Similar remarks apply to moods. All attempts at finding out, deductively or inductively, the fundamental notion (grundbegriff) attached to such a mood as the subjunctive have failed: it is impossible to establish one original, sharply circumscribed sphere of usage, from which all the various, partly conflicting, usages in the actually existing languages can be derived. The usual theory is that there existed one true subjunctive, characterized by long thematic vowels -ē-, -ā-, -ō-, and distinct from that an optative, characterized by a formative -iē-: -ī-,[93] and that these two were fused in Latin. But, as Oertel and Morris have shown in their valuable article “An Examination of the Theories regarding the Nature and Origin of Indo-European Inflection” (Harvard Studies in Classical Philol.
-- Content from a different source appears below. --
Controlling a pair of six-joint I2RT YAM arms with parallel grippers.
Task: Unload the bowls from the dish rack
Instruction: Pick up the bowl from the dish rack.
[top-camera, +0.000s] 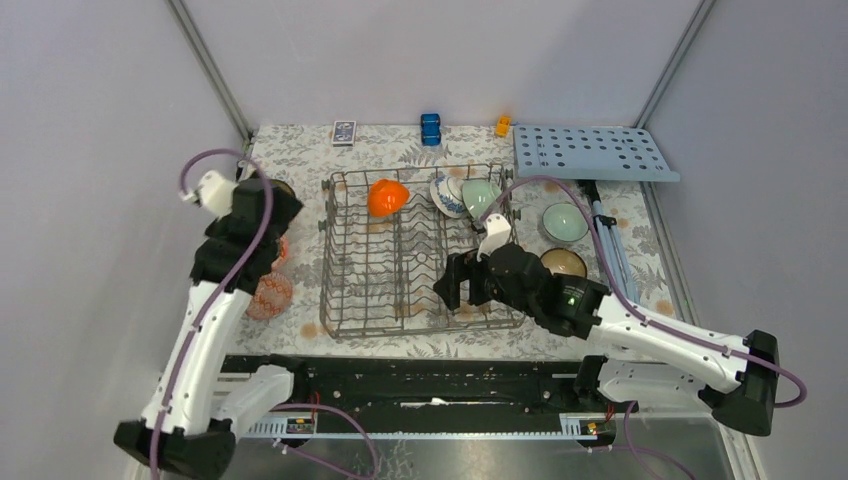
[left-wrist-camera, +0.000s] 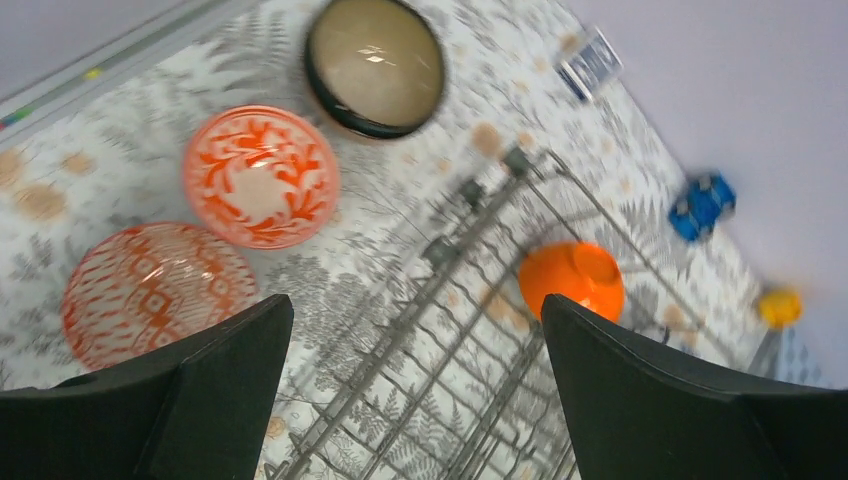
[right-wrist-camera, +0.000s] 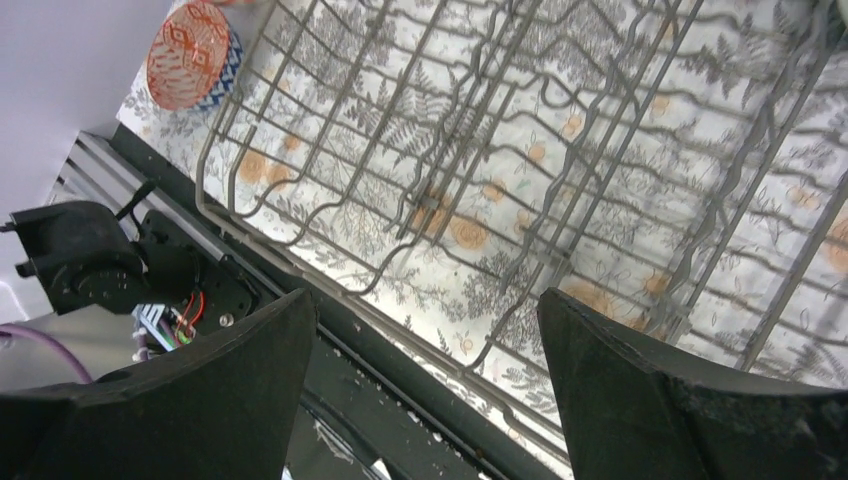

XVI, 1905) it is probably safer to assume for the Indo-European period substantial identity of meaning in the modal formatives : ī and the long thematic vowels -ē-, -ā-, -ō-, which were then continued undifferentiated in Latin, while on the one hand the Germanic branch has practically discarded the forms with long thematic vowel and confined itself to the i suffix, and on the other hand two branches, Greek and Indo-Iranic, have availed themselves of the formal difference and separated a ‘subjunctive’ and an ‘optative’ mood.

XIX.—§ 12. Coalescence Theory dropped.

In the historical part I have already mentioned some instances of coalescence explanations of Aryan forms which have been abandoned by most scholars, such as the theory that the r of the Latin passive is a disguised se, which would agree very well with the Scandinavian passive, but falls to the ground when one remembers that corresponding forms are found in Keltic, where the transition from s to r is otherwise unknown: these forms are now believed to be related to some r forms found in Sanskrit, but there not possessed of any passive signification, this latter being thus a comparatively late acquisition of Keltic and Italic: these two branches turning an existing, non-meaning consonant to excellent use in their flexional system and generalizing it in the new application.[94]